5. Using the PMC Without Good TSS Data
The PMC is only as accurate as the TSS values feeding it. If you ride without a power meter, your TSS estimates (from heart rate or RPE) are noisy. If your FTP is wrong, every TSS calculation is wrong, and your entire PMC is distorted. Keep your FTP current — test or validate it every 6-8 weeks — and use a power meter for the most accurate tracking.
How TSS Feeds the PMC
Every point on the PMC is driven by a single daily input: TSS (Training Stress Score). For cycling, TSS is calculated as:
TSS = (duration_seconds × NP × IF) / (FTP × 3600) × 100
Where NP is Normalized Power (a weighted average that accounts for variability) and IF is Intensity Factor (NP / FTP). An hour at threshold equals exactly 100 TSS. A two-hour endurance ride might be 80-120 TSS. A hard interval session might be 90-130 TSS despite being shorter.
On rest days, TSS is zero, which causes both CTL and ATL to decay toward zero. This is how rest weeks work on the PMC — zero or low TSS days let fatigue (ATL) drop faster than fitness (CTL), improving TSB.

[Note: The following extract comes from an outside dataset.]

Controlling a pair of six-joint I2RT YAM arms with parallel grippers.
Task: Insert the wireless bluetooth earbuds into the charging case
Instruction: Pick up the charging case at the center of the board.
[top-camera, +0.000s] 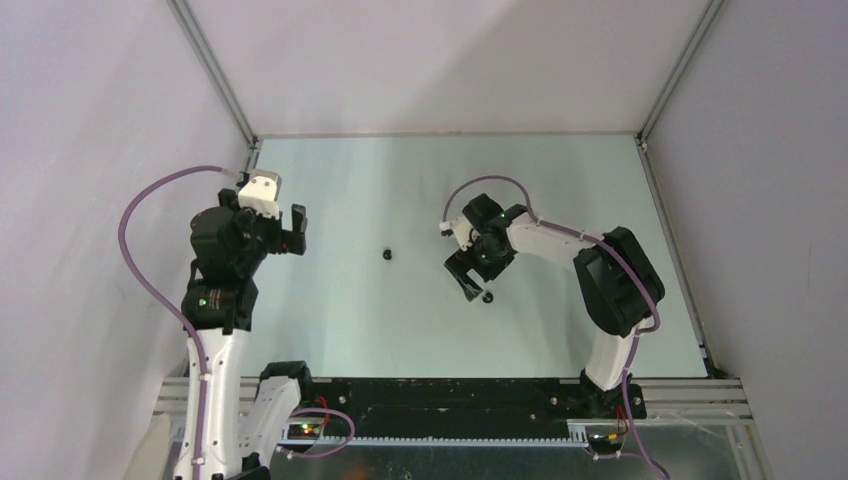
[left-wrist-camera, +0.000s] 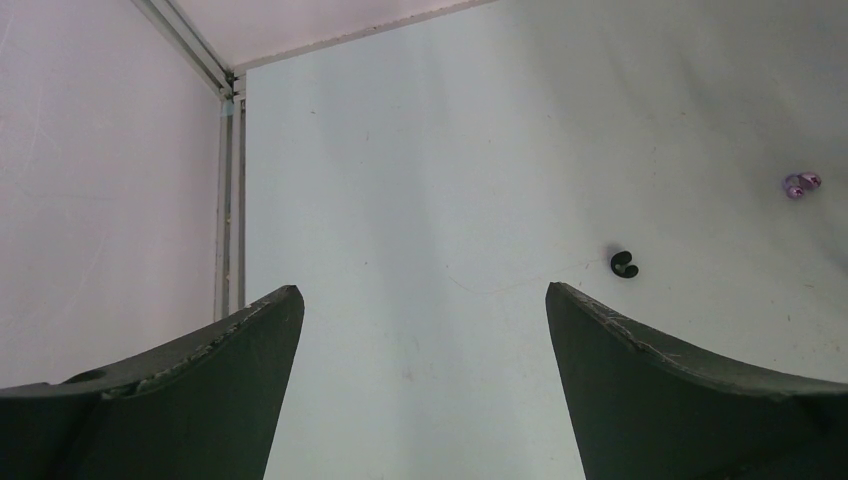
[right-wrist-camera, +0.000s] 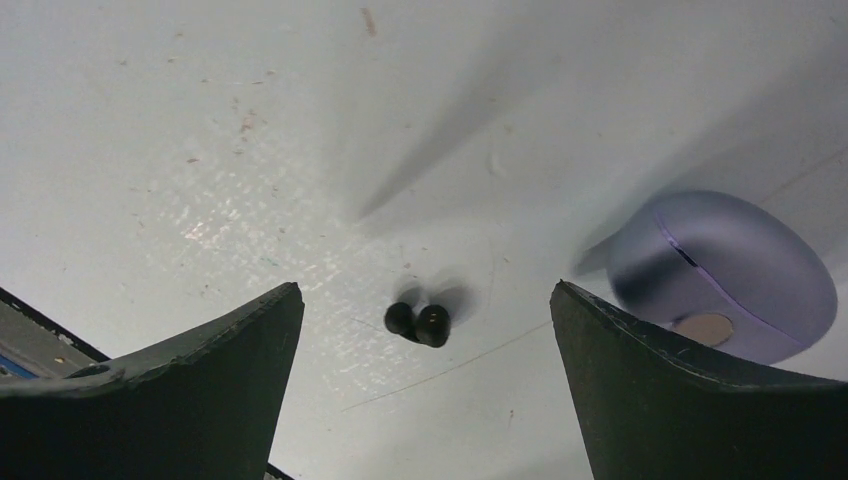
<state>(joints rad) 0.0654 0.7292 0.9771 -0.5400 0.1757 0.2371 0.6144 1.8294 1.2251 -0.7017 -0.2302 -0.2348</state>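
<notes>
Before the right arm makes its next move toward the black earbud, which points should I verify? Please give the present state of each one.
1. Right hand open: ok, the jaws stand wide.
2. Black earbud lined up with that hand: ok, it lies on the table midway between the jaws, untouched.
3. Charging case open to receive it: not ok, the lid looks shut.
4. Left hand open and holding nothing: ok.
5. Second black earbud and purple earbuds located: ok, they lie loose on the table.
6. Case within easy reach after the pick: cannot tell.
</notes>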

For runners and swimmers, equivalent metrics exist: rTSS (running TSS from pace and threshold) and sTSS (swim TSS). The PMC model works identically regardless of the sport — only the input calculation differs.
Putting It All Together
The Performance Management Chart is a simplified model of a complex biological system. It does not capture sleep quality, psychological stress, nutrition, illness, or the specificity of your training. But as a framework for managing training load, it is remarkably effective.
Here is what to remember:
- CTL is your fitness bank account. Build it steadily (3-7 TSS/week ramp rate), protect it during tapers, and accept it will fluctuate through the season.
- ATL is your fatigue credit card. You can accumulate it quickly to drive adaptation, but you have to pay it back with rest. Ignore the bill and you crash.
- TSB is your readiness gauge. Mildly negative during training blocks, near zero during recovery weeks, and positive for key events. Do not try to keep it positive all the time — that means you are not training hard enough to improve.
The PMC works best when you combine it with subjective feedback — how you feel, how you sleep, how motivated you are. The chart provides the objective framework. Your body provides the ground truth. When they agree, you are on track. When they diverge, trust your body.